WORK TO BE COMPLETED - Restate the data below word for word, and let no image into your version.

RECORD EXTRACTS -
== Segment start ==

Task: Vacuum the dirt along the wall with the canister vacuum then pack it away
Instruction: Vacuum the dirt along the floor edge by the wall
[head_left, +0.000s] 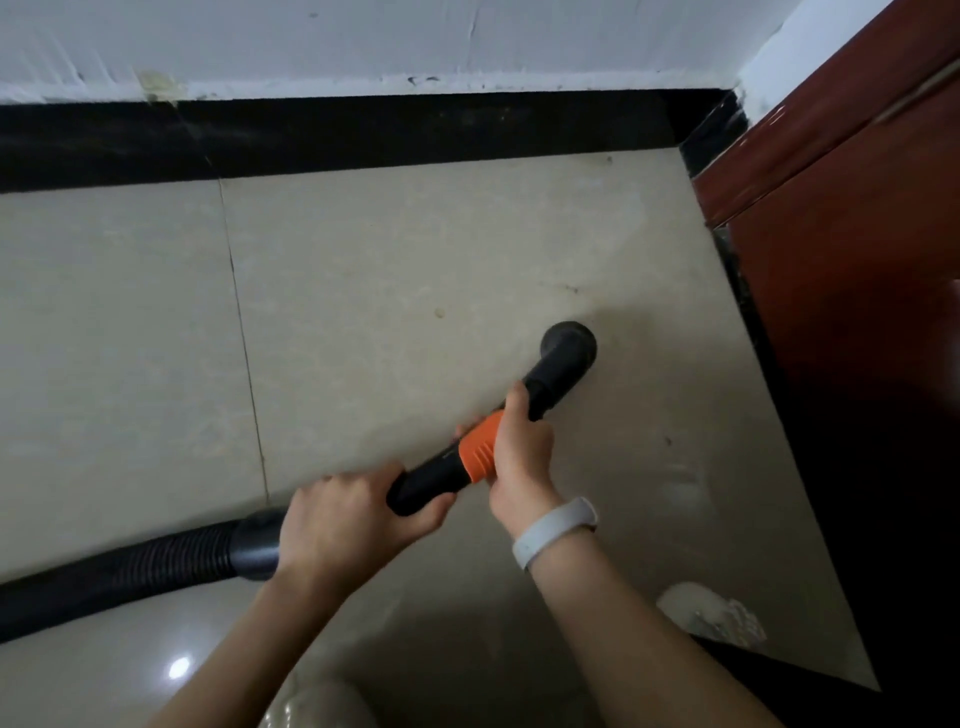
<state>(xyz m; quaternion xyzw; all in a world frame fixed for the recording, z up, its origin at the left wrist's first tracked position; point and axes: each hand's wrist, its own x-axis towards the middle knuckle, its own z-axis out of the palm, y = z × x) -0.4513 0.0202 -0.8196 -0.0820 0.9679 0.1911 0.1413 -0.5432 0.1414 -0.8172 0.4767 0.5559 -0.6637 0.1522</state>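
The black vacuum wand (441, 475) lies slanted low over the beige tiled floor (363, 270), its round black nozzle (569, 343) down on the tile near the right-hand corner, apart from the black baseboard (337, 135) that runs along the white wall (363, 41). An orange collar (480, 449) rings the wand at its middle. The right hand (522, 452) grips the wand at this collar, fingers clenched round it and thumb laid up along the black tube toward the nozzle; a white wristband (553, 532) sits on that wrist. The left hand (348, 519) grasps the rear end of the wand, fingers curled round it. Behind that hand the black ribbed hose (119, 577) trails off along the floor to the left. A dark red-brown cabinet (857, 234) stands at the right, against the corner. A pale shoe (711, 613) shows near the lower right.
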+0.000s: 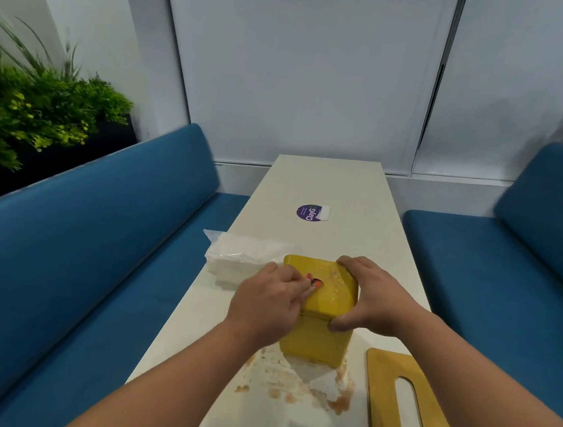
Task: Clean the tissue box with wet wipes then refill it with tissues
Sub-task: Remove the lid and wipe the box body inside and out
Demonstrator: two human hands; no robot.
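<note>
- The long white table (324, 186) runs away between two blue benches (93, 229), and the work sits at its near end.
- A stained white wipe (294, 383) lies spread under the box, blotched orange-brown, so the cleaning looks mostly done.
- The wooden lid (406, 407) with its slot lies off to the right, just beside the box and not touching it.
- The clear pack of tissues (241, 261) waits just left of the box, behind the left hand.
- The yellow tissue box (326, 307) stands upright mid-table; a film of clear plastic seems to lie over its top.
- The right hand (374, 301) clamps the box's right side, thumb near, fingers curled over the far corner.
- The left hand (268, 301) pokes extended fingers at a small dark hole in the top; whether it pinches anything, I cannot tell.
- My read: refilling is in hand; next calls for steadying the box and feeding tissues in.
- A purple round sticker (307, 212) reads "ClayG", the rest is covered.
</note>
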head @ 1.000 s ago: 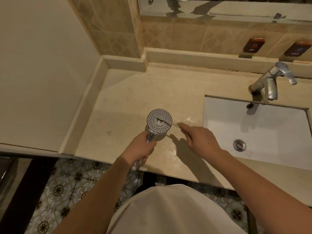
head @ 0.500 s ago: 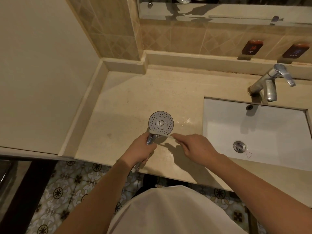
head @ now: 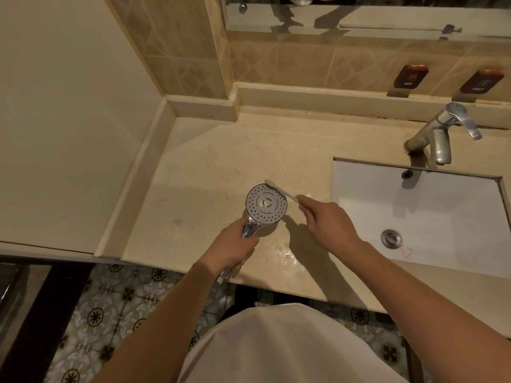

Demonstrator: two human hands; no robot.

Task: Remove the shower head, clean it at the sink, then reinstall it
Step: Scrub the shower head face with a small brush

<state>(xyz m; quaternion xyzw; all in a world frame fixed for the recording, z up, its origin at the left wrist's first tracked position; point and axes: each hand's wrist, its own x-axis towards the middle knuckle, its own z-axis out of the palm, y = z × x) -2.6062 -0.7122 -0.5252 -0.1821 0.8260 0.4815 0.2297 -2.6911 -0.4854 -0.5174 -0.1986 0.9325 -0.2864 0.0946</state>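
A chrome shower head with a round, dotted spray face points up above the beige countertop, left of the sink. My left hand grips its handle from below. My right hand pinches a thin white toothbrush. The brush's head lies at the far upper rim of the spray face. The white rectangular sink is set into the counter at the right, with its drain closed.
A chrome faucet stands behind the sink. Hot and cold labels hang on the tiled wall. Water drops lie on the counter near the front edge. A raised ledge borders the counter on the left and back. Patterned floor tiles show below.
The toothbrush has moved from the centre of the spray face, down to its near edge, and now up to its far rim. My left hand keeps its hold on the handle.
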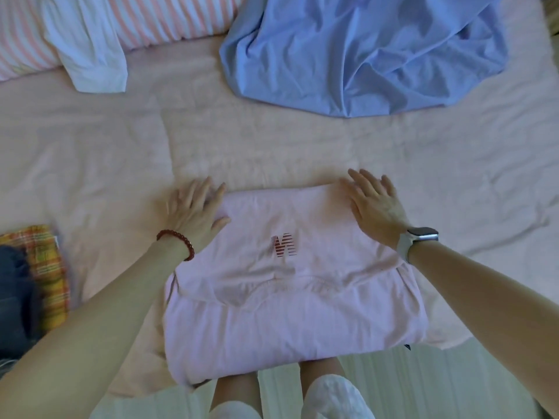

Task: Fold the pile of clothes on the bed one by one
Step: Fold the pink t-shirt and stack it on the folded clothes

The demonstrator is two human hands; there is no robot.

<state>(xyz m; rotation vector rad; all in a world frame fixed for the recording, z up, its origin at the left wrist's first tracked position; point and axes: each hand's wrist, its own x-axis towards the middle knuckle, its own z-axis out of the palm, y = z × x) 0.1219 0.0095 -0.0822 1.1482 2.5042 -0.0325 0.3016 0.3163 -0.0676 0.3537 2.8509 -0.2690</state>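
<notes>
- Your pink T-shirt (287,297) lies in the lower middle of the frame, folded into a compact block at the near edge of the bed (272,140), its neckline turned toward you and a small red striped logo (283,244) facing up.
- Your left hand (193,211) rests at the shirt's far left corner, fingers (211,192) spread and straight, touching the cloth and gripping nothing.
- Your right hand (373,204) lies flat on the far right corner, fingers extended in the same way. With both palms pressing the far fold, you seem to be flattening the crease so the shirt keeps its shape; this fold looks close to finished.
- A red bead bracelet (178,241) circles your left wrist and a watch (419,240) your right.
- More clothes wait: a crumpled blue garment (363,55) spreads across the upper right, well apart from the shirt, and a white garment (90,49) hangs over a pink-striped pillow (157,22) at the upper left.
- At the left edge sits a plaid cloth (48,267) beside something dark blue (15,291); whether these are folded already, you cannot tell.
- The bed carries a soft, wrinkled pale pink sheet, so creases underneath may print into your fold.
- Below the bed edge, a light floor (423,382) and your legs show at the bottom.
</notes>
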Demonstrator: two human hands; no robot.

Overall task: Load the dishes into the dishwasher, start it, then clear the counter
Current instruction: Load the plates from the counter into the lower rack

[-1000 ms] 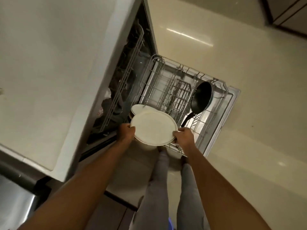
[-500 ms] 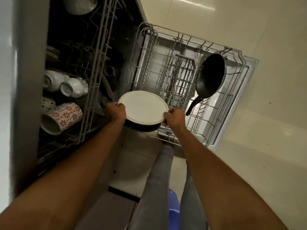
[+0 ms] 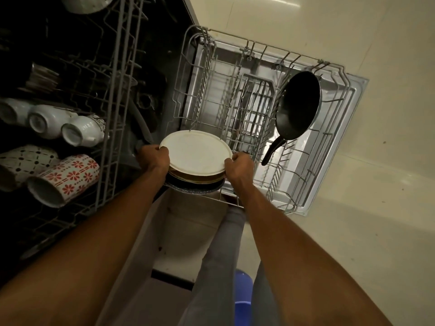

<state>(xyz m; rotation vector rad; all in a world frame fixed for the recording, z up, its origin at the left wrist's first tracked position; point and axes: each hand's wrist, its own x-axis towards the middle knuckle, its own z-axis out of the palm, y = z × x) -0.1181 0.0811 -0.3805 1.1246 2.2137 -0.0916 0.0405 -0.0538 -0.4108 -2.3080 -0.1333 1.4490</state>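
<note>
The left hand (image 3: 154,157) and right hand (image 3: 239,166) each clench curled fingers (image 3: 164,150) on opposite rims of the plate stack (image 3: 196,158). The stack sits between both sets of fingers, above the lower rack (image 3: 235,201) near edge; the frying pan (image 3: 297,105) stands beyond the right fingers.

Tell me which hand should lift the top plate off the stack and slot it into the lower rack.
Right, probably. The right hand grips the stack on the side facing the pulled-out lower rack; the left hand sits by the dishwasher's dark interior and can keep holding the rest.
</note>
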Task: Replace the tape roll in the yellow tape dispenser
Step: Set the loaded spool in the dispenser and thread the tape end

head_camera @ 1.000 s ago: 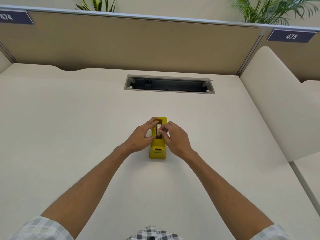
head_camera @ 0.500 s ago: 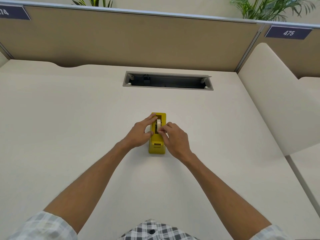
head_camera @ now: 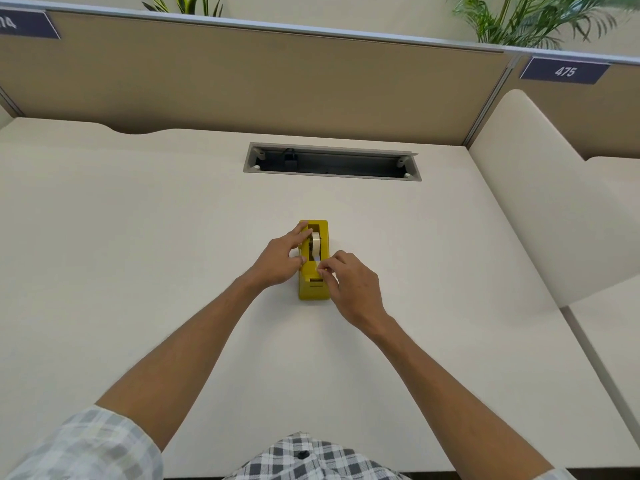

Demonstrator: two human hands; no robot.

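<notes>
Pale, matte worktop (head_camera: 145, 237) inside a tan-panelled office cubicle. At centre, left hand (head_camera: 278, 259) laid against the flank of the yellow tape dispenser (head_camera: 313, 289), fingers stretched out along its top edge, thumb pressing the side, apparently to steady the blocky, glossy body. Right hand (head_camera: 349, 285) curled over the near end, fingertips pinching what looks like the free tape end, probably to draw it toward the cutter. Whitish tape roll (head_camera: 315, 244) upright in the slot, seemingly seated already. Beyond, grey rectangular cable tray (head_camera: 332, 163) recessed in the surface; farther back, number plate 475 (head_camera: 564, 71) and leafy green plants (head_camera: 530, 19).
</notes>
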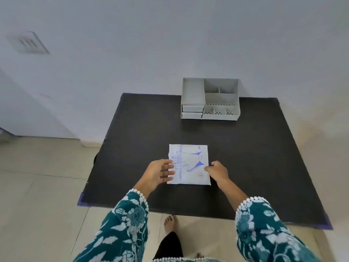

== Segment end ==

ANSWER -
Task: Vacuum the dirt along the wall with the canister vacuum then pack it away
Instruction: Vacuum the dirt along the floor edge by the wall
[head_left, +0.000s] 
<state>(xyz m; quaternion xyzw; all in a world frame fixed for the recording, z up, its origin at the left wrist's first tracked position; point and axes: each hand's wrist, its own x-axis towards the middle knuckle, its own z-axis out of the palm, y = z × x) -0.4513 0.0202 -0.8196 -0.0820 0.9679 0.1911 0.1413 -0.5432 0.1414 -0.8172 0.4767 0.5559 -0.6637 0.1522</state>
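The black vacuum wand (441, 475) lies slanted low over the beige tiled floor (363, 270), its round black nozzle (569, 343) down on the tile near the right-hand corner, apart from the black baseboard (337, 135) that runs along the white wall (363, 41). An orange collar (480, 449) rings the wand at its middle. The right hand (522, 452) grips the wand at this collar, fingers clenched round it and thumb laid up along the black tube toward the nozzle; a white wristband (553, 532) sits on that wrist. The left hand (348, 519) grasps the rear end of the wand, fingers curled round it. Behind that hand the black ribbed hose (119, 577) trails off along the floor to the left. A dark red-brown cabinet (857, 234) stands at the right, against the corner. A pale shoe (711, 613) shows near the lower right.
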+0.000s: 
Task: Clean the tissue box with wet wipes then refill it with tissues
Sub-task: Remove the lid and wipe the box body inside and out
Demonstrator: two human hands; no robot.
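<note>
- The long white table (324, 186) runs away between two blue benches (93, 229), and the work sits at its near end.
- A stained white wipe (294, 383) lies spread under the box, blotched orange-brown, so the cleaning looks mostly done.
- The wooden lid (406, 407) with its slot lies off to the right, just beside the box and not touching it.
- The clear pack of tissues (241, 261) waits just left of the box, behind the left hand.
- The yellow tissue box (326, 307) stands upright mid-table; a film of clear plastic seems to lie over its top.
- The right hand (374, 301) clamps the box's right side, thumb near, fingers curled over the far corner.
- The left hand (268, 301) pokes extended fingers at a small dark hole in the top; whether it pinches anything, I cannot tell.
- My read: refilling is in hand; next calls for steadying the box and feeding tissues in.
- A purple round sticker (307, 212) reads "ClayG", the rest is covered.
</note>
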head @ 1.000 s ago: 
head @ 0.500 s ago: 
head @ now: 

Demonstrator: two human hands; no robot.

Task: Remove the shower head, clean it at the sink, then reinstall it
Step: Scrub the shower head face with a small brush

<state>(xyz m; quaternion xyzw; all in a world frame fixed for the recording, z up, its origin at the left wrist's first tracked position; point and axes: each hand's wrist, its own x-axis towards the middle knuckle, its own z-axis out of the palm, y = z × x) -2.6062 -0.7122 -0.5252 -0.1821 0.8260 0.4815 0.2297 -2.6911 -0.4854 -0.5174 -0.1986 0.9325 -0.2864 0.0946</state>
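A chrome shower head with a round, dotted spray face points up above the beige countertop, left of the sink. My left hand grips its handle from below. My right hand pinches a thin white toothbrush. The brush's head lies at the far upper rim of the spray face. The white rectangular sink is set into the counter at the right, with its drain closed.
A chrome faucet stands behind the sink. Hot and cold labels hang on the tiled wall. Water drops lie on the counter near the front edge. A raised ledge borders the counter on the left and back. Patterned floor tiles show below.
The toothbrush has moved from the centre of the spray face, down to its near edge, and now up to its far rim. My left hand keeps its hold on the handle.
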
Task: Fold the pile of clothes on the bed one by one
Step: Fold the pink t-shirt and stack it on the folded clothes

The demonstrator is two human hands; there is no robot.

<state>(xyz m; rotation vector rad; all in a world frame fixed for the recording, z up, its origin at the left wrist's first tracked position; point and axes: each hand's wrist, its own x-axis towards the middle knuckle, its own z-axis out of the palm, y = z × x) 0.1219 0.0095 -0.0822 1.1482 2.5042 -0.0325 0.3016 0.3163 -0.0676 0.3537 2.8509 -0.2690</state>
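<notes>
- Your pink T-shirt (287,297) lies in the lower middle of the frame, folded into a compact block at the near edge of the bed (272,140), its neckline turned toward you and a small red striped logo (283,244) facing up.
- Your left hand (193,211) rests at the shirt's far left corner, fingers (211,192) spread and straight, touching the cloth and gripping nothing.
- Your right hand (373,204) lies flat on the far right corner, fingers extended in the same way. With both palms pressing the far fold, you seem to be flattening the crease so the shirt keeps its shape; this fold looks close to finished.
- A red bead bracelet (178,241) circles your left wrist and a watch (419,240) your right.
- More clothes wait: a crumpled blue garment (363,55) spreads across the upper right, well apart from the shirt, and a white garment (90,49) hangs over a pink-striped pillow (157,22) at the upper left.
- At the left edge sits a plaid cloth (48,267) beside something dark blue (15,291); whether these are folded already, you cannot tell.
- The bed carries a soft, wrinkled pale pink sheet, so creases underneath may print into your fold.
- Below the bed edge, a light floor (423,382) and your legs show at the bottom.
</notes>
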Demonstrator: two human hands; no robot.

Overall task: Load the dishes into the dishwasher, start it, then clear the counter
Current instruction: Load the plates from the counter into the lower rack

[-1000 ms] 
[-500 ms] 
[+0 ms] 

<state>(xyz m; rotation vector rad; all in a world frame fixed for the recording, z up, its origin at the left wrist's first tracked position; point and axes: each hand's wrist, its own x-axis towards the middle knuckle, its own z-axis out of the palm, y = z × x) -0.1181 0.0811 -0.3805 1.1246 2.2137 -0.0916 0.0405 -0.0538 -0.4108 -2.3080 -0.1333 1.4490</state>
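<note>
The left hand (image 3: 154,157) and right hand (image 3: 239,166) each clench curled fingers (image 3: 164,150) on opposite rims of the plate stack (image 3: 196,158). The stack sits between both sets of fingers, above the lower rack (image 3: 235,201) near edge; the frying pan (image 3: 297,105) stands beyond the right fingers.

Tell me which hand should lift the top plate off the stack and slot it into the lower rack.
Right, probably. The right hand grips the stack on the side facing the pulled-out lower rack; the left hand sits by the dishwasher's dark interior and can keep holding the rest.
</note>
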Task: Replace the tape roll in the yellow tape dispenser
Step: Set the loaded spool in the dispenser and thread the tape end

head_camera @ 1.000 s ago: 
head_camera @ 0.500 s ago: 
head_camera @ now: 

Demonstrator: two human hands; no robot.

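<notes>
Pale, matte worktop (head_camera: 145, 237) inside a tan-panelled office cubicle. At centre, left hand (head_camera: 278, 259) laid against the flank of the yellow tape dispenser (head_camera: 313, 289), fingers stretched out along its top edge, thumb pressing the side, apparently to steady the blocky, glossy body. Right hand (head_camera: 349, 285) curled over the near end, fingertips pinching what looks like the free tape end, probably to draw it toward the cutter. Whitish tape roll (head_camera: 315, 244) upright in the slot, seemingly seated already. Beyond, grey rectangular cable tray (head_camera: 332, 163) recessed in the surface; farther back, number plate 475 (head_camera: 564, 71) and leafy green plants (head_camera: 530, 19).
</notes>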

The exercise has been carried out in full.